After passing the Lily Pond and the West Gloucester station, none too soon for me, the conductor would call out, “Gloucester, Gloucester.”

As we alighted from the train the familiar sights, sounds and smells left no doubt that we were really in Gloucester. Auntie and I then proceeded out to Washington Street to wait for the bus with me sitting on my suitcase in front of the Depot Café to wait for those big orange busses of the Gloucester Autobus Co.  We must watch for the bus that said “Lanesville, Folly Cove.”  That was very important. 3Pru - Orange bus Heaven forbid that we get on the wrong bus!

While impatiently waiting on the sidewalk I stared at the big house on the corner of Commonwealth Avenue and thought it was quite wonderful.  It was almost new then.  It is still wonderful but, like me, showing its age.

The landscape soon became more and more familiar.  As the bus made its way along Washington Street Auntie, always a teacher, pointed out the old Ellery house and, on the opposite side of the road, the big yellow Babson house.  The construction of the rotary, Route 128 and the A. Piatt Andrew Bridge were still a distant idea.  Little did I know that these historical landmarks pointed out to me as a child would be so important to me as an avid preservationist many decades later.

Way down the road we traveled under the Riverdale Willows, saw the abandoned Hodgkins Tide Mill and crossed the causeway to Annisquam.  After a few more miles we passed the Consolidated Lobster Company at Hodgkins Cove. I was told with a slight tone of disapproval that their lobsters came from Nova Scotia and not as good as our Ipswich Bay lobsters.  Our lobsters would come from George Morey at Lanes Cove.

Shortly thereafter we went down one last hill and there was Plum Cove and the sandy beach!  Oh happy day! We’re almost there.
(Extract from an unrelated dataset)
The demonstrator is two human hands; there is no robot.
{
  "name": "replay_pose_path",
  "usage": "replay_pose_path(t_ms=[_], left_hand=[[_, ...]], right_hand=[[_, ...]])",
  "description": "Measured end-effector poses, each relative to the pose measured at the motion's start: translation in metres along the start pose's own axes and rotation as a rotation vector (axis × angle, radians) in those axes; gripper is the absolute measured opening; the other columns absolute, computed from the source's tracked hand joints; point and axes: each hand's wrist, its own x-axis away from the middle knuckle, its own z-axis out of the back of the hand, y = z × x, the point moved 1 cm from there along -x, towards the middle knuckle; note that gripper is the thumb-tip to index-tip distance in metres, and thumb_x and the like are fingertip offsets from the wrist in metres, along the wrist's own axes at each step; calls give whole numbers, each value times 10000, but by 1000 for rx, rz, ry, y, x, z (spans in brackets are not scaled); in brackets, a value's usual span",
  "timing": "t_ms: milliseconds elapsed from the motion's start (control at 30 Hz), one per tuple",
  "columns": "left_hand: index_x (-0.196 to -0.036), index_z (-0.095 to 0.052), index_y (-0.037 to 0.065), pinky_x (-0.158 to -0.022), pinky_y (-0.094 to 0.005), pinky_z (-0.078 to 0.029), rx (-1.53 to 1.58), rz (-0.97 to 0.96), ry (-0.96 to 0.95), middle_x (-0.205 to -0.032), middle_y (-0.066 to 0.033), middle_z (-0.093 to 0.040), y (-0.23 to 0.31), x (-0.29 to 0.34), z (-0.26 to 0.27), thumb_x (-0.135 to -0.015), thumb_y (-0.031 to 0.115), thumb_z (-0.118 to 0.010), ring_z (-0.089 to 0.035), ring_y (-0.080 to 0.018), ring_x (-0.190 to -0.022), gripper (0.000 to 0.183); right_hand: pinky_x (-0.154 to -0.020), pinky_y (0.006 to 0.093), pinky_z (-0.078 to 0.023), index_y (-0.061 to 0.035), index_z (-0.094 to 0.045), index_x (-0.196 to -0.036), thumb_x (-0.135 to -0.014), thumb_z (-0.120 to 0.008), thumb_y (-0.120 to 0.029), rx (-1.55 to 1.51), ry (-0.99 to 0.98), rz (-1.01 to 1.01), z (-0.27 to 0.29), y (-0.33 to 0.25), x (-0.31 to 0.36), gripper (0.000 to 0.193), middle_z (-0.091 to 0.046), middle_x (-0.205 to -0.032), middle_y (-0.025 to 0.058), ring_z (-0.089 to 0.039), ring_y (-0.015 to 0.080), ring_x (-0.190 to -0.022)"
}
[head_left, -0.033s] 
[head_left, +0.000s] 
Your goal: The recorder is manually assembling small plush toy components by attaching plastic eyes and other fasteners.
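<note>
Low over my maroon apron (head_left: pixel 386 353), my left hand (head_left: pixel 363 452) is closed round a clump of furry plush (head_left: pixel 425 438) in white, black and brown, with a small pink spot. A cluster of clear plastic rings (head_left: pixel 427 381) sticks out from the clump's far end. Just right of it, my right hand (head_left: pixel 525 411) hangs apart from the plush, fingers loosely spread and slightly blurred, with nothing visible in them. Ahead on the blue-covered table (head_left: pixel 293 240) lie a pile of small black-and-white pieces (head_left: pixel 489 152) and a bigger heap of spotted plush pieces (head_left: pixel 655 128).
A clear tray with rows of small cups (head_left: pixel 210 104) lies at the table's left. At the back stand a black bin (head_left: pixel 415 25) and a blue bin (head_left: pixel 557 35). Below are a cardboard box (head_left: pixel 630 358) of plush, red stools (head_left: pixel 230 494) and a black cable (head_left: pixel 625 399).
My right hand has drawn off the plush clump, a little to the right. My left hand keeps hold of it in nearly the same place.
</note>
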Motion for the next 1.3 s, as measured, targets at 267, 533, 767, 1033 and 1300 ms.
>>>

After stops in Lanesville the big orange bus traveled down Langsford Street until it approached Butman Avenue and Ranta’s Market.  It was extremely important to pull the overhead cord at just the right moment to tell the driver we wanted to get off, not too soon and not too late.

From there it was a short walk with Auntie dragging my suitcase (without wheels of course) up Butman Avenue to Washington Street after which it was downhill to Auntie’s house. The magic of my summer vacations was about to begin.

Every day was filled with fun at Plum Cove or Folly Cove.  Cloudy days were fun, too, with hikes through the woods on the Rockport Path to the Paper House in Pigeon Cove, picking blueberries, walking to Dogtown or a bus trip to Rocky Neck.  On Rocky Neck there was a wonderful shop that I loved called the La Petite Gallery.  Other trips to Bearskin Neck or shopping in downtown Gloucester filled the long summer days.  One trip to downtown each summer always included a stop at Gloucester’s vast City Hall so Auntie could pay her taxes.

It was with great sadness that at the end of August the trip by bus and train was reversed.  I huddled by the window hiding my face so no one would see my tears.  Next summer was such a long way off.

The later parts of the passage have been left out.